Activity — Your task is to copy every line of the entries that contains "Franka".

Recorded data
╔══

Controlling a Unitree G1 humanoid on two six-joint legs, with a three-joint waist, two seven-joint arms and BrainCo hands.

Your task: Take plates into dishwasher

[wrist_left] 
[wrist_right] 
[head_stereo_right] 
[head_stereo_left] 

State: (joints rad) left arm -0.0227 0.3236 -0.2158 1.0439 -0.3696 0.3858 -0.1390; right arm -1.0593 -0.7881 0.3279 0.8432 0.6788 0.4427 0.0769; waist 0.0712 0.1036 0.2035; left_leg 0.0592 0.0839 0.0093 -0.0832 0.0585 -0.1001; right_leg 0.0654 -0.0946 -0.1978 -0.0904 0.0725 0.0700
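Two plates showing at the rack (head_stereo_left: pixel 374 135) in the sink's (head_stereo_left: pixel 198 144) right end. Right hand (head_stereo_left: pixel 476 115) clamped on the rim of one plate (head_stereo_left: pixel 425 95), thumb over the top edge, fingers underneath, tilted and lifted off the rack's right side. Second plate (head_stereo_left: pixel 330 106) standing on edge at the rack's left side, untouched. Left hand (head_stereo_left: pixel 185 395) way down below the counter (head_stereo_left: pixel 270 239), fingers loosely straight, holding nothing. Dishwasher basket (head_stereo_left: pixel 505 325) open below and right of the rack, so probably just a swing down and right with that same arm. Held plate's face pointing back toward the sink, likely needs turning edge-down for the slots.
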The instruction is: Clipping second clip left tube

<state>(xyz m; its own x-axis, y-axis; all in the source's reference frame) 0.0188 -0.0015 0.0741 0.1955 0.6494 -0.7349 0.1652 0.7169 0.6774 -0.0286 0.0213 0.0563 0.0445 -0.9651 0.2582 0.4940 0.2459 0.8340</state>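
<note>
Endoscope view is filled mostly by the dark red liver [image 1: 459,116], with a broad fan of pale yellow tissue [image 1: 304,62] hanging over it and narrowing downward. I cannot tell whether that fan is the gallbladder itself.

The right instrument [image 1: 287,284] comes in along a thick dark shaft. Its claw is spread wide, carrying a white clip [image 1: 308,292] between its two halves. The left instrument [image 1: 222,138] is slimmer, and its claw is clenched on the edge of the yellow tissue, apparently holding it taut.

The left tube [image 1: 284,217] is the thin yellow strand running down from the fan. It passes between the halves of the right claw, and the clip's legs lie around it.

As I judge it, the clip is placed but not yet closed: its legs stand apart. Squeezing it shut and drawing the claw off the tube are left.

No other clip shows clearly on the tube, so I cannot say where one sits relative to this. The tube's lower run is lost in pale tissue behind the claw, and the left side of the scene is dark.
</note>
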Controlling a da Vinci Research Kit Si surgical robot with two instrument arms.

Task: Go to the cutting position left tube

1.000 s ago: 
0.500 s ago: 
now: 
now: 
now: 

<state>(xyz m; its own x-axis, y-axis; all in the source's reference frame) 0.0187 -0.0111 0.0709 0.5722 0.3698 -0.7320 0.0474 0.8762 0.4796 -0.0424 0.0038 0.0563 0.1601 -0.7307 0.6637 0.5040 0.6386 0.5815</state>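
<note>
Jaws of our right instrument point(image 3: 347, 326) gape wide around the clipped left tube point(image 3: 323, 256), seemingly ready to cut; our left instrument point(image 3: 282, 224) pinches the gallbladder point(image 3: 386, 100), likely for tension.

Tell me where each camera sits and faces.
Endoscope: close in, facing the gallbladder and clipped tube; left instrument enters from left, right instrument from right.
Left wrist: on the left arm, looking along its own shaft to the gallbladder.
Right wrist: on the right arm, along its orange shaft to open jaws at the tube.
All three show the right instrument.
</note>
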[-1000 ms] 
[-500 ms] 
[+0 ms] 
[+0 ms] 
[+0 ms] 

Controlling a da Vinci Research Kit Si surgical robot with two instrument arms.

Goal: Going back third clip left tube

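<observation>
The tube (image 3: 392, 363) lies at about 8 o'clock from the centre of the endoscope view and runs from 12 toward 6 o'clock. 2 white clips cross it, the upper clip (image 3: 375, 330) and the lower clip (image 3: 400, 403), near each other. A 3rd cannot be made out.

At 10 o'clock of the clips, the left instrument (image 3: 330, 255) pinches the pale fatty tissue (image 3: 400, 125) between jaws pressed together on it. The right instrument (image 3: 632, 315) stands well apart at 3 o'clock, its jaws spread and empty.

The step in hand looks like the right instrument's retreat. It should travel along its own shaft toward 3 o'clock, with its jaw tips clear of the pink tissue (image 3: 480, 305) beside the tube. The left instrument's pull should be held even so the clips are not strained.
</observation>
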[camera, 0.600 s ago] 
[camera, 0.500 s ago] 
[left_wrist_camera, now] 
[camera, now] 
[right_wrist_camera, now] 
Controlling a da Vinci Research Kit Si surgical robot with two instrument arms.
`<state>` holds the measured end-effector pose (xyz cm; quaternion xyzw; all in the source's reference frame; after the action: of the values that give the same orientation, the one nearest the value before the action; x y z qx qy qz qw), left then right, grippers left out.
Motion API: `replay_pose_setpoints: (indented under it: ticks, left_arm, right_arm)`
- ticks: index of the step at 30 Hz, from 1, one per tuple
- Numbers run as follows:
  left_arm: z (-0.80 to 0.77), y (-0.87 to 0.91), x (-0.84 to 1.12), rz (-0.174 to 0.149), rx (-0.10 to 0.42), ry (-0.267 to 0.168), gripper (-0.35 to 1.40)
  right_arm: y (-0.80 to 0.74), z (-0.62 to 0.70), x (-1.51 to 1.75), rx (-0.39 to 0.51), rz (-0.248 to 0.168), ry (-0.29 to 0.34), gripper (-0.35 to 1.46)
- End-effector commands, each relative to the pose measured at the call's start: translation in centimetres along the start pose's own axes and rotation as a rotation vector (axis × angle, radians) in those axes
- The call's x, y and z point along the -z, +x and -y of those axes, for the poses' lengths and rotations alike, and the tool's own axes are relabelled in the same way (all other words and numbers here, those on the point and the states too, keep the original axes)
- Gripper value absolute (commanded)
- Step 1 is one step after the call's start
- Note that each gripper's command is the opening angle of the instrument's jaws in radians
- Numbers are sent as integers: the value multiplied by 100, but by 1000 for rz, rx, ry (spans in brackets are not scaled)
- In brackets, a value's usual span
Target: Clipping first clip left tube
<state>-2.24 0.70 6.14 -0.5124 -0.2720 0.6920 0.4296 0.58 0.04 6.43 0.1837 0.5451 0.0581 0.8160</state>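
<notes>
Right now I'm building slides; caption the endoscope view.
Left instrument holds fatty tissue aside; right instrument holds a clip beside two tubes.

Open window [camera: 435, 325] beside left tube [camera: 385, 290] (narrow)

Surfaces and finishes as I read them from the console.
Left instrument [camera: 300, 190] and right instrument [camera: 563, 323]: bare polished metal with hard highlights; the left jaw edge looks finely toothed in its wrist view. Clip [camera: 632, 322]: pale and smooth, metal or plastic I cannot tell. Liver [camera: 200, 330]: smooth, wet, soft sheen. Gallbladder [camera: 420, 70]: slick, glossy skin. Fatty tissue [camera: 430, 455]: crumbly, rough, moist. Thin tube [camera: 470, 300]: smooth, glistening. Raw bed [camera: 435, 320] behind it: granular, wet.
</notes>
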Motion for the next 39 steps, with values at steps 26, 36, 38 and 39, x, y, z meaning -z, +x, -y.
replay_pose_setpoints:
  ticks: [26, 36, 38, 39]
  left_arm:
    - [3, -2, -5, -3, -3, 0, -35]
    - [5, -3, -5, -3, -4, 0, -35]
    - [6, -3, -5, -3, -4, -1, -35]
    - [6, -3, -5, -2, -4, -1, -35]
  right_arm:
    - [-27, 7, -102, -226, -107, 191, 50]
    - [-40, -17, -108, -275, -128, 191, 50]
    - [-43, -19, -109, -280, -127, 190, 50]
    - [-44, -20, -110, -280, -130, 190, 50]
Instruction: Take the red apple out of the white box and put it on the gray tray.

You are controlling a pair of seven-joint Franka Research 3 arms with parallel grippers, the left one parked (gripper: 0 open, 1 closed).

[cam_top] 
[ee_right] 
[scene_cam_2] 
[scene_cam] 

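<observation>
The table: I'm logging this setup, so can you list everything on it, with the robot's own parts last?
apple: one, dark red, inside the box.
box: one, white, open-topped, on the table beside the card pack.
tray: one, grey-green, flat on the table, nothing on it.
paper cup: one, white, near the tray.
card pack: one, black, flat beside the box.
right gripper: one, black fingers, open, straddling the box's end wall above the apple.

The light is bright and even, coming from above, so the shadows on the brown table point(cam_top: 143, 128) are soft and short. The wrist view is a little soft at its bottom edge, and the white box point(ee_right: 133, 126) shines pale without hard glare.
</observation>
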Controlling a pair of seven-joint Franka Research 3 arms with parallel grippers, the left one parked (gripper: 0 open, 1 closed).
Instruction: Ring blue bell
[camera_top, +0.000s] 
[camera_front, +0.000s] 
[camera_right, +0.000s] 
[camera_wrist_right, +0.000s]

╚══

Expected answer —
You are controlling a pair of seven-joint Franka Research 3 arms with parallel grippers, the left one parked (gripper: 0 open, 1 closed).
Controlling a pair of seven-joint Franka Research 3 arms with parallel grippers, the left one parked (gripper: 0 open, 1 closed).

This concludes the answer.